§ **Problem requirements**
Would you return every line of the listing below that has "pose" in it?

§ **Data segment**
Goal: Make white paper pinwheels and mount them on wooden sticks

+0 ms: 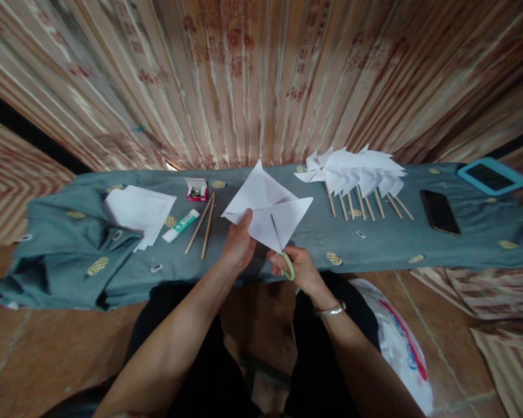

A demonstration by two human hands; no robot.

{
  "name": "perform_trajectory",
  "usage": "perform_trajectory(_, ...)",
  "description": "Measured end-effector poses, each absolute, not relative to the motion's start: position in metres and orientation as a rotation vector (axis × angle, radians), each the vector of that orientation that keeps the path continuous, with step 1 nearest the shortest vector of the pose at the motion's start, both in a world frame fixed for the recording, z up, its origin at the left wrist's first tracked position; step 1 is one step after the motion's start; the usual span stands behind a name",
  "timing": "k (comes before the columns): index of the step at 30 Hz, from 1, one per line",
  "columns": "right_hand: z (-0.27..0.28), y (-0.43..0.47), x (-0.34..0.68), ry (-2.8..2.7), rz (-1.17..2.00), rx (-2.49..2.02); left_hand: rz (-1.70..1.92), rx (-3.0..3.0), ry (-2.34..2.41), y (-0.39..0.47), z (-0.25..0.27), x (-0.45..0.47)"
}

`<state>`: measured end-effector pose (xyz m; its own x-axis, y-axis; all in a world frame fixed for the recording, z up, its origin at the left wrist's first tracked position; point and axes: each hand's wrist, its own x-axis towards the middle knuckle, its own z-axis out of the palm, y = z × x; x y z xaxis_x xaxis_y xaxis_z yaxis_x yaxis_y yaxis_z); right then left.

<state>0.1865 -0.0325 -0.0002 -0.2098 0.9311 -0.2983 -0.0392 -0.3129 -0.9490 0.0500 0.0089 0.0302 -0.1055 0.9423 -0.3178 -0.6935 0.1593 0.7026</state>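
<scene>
My left hand (pixel 240 241) pinches a white square sheet of paper (pixel 261 194) near its lower left edge, thumb on top. The sheet is turned corner-up, with a slit running across it. In my right hand (pixel 298 264) is a pair of scissors (pixel 287 267) with pale green handles. One blade lies over the paper's lower corner, pointing toward its middle; the other blade is hidden beneath. To the right lies a row of white paper pinwheels (pixel 361 171) on wooden sticks, overlapping one another.
On the grey-green cloth (pixel 396 247) at left are a stack of white paper (pixel 142 209), a glue tube (pixel 181 225), two wooden sticks (pixel 208 226) and a small red box (pixel 196 190) of metal pieces. A phone (pixel 440 212) and a blue-framed tablet (pixel 491 176) lie at right. A curtain (pixel 253 75) hangs behind.
</scene>
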Motion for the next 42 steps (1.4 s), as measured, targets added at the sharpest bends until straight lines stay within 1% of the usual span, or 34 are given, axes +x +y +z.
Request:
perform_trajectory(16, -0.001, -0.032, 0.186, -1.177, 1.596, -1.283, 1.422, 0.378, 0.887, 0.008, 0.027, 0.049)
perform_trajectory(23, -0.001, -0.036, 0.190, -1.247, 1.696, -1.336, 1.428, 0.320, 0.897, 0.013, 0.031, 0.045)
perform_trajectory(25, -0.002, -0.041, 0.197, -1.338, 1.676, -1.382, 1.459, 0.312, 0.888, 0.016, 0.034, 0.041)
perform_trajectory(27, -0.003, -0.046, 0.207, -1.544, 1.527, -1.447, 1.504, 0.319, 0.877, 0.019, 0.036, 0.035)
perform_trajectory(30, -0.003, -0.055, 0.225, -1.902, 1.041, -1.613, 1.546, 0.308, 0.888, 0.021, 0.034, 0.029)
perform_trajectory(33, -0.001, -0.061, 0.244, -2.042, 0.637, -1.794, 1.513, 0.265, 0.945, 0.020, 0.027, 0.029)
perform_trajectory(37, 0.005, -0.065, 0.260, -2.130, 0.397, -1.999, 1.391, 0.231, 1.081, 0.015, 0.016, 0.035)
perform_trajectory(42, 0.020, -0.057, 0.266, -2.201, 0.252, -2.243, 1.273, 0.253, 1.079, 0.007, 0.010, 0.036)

§ **Response**
  "description": "Measured end-effector poses, each absolute, not relative to the motion's start: position in metres and orientation as a rotation vector (axis × angle, radians), each the vector of that orientation that keeps the path continuous, with step 1 nearest the shortest vector of the pose at the motion's start, both in a world frame fixed for the recording, z up, its origin at the left wrist's first tracked position; step 1 is one step after the motion's start; the usual span stands behind a name",
`<state>`: measured end-effector pose (xyz m; its own x-axis, y-axis; all in a world frame fixed for the recording, z up, its origin at the left wrist's first tracked position; point and axes: each hand's wrist, its own x-axis towards the middle knuckle, its own z-axis out of the palm, y = z × x; x y z xaxis_x xaxis_y xaxis_z yaxis_x yaxis_y yaxis_z); right then left.

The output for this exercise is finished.